» **YOUR GOAL**
Retype the records below from their first line through the line holding "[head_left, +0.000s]", including both ends and no pictures.

» **SUPPLIED RECORDS**
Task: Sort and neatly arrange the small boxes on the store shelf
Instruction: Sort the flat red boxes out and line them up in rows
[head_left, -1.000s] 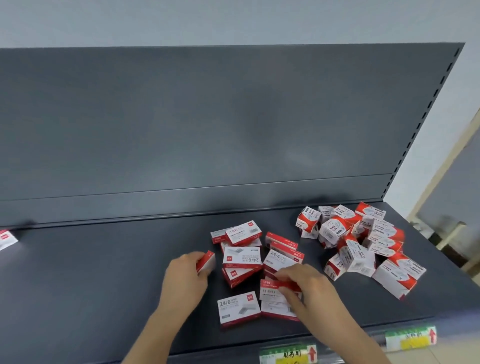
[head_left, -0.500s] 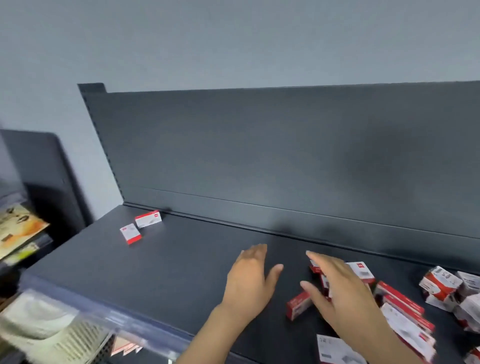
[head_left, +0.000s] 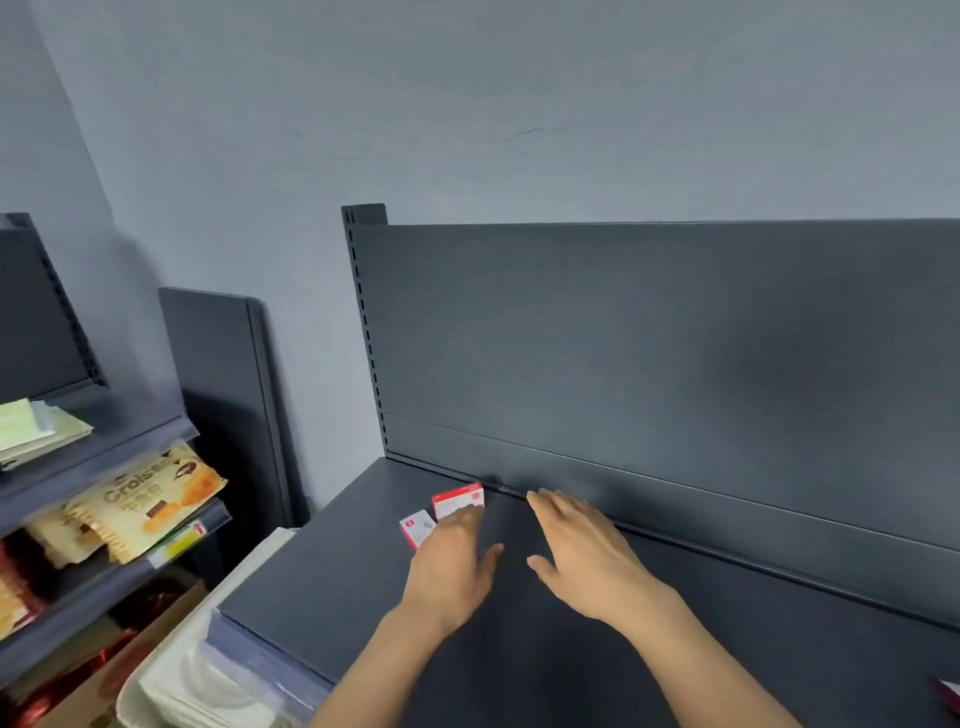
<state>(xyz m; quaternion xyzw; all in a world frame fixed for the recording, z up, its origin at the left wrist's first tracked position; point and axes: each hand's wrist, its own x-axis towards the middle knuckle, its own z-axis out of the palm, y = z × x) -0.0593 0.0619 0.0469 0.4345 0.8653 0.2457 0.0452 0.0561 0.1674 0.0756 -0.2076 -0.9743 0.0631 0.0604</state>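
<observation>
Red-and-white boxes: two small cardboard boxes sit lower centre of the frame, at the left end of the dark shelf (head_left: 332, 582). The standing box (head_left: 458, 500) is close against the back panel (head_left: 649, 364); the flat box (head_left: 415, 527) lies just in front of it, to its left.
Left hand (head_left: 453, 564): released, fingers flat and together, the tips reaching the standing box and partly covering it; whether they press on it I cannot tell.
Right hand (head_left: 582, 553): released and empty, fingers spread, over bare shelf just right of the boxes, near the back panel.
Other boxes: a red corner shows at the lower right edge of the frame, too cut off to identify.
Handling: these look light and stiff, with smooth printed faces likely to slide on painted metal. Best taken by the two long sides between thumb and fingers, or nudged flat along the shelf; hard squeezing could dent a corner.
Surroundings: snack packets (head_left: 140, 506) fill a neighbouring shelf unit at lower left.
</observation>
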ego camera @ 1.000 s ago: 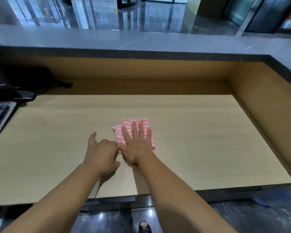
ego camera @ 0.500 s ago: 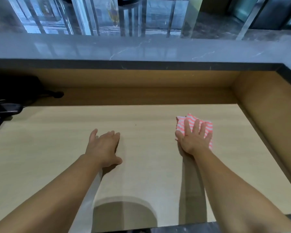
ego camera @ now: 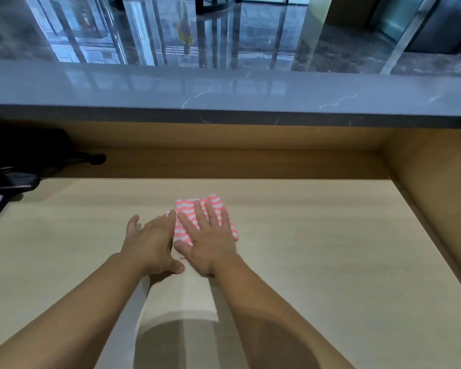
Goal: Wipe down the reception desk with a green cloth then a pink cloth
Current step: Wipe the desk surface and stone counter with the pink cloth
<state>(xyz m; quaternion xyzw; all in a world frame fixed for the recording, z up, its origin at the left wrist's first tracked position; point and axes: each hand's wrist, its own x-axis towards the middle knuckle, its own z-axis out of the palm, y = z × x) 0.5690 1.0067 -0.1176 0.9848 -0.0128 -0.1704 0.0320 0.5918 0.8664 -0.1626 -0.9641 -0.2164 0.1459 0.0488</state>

» **EXERCISE SOLUTION**
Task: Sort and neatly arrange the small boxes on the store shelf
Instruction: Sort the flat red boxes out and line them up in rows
[head_left, -1.000s] 
[head_left, -0.500s] 
[head_left, +0.000s] 

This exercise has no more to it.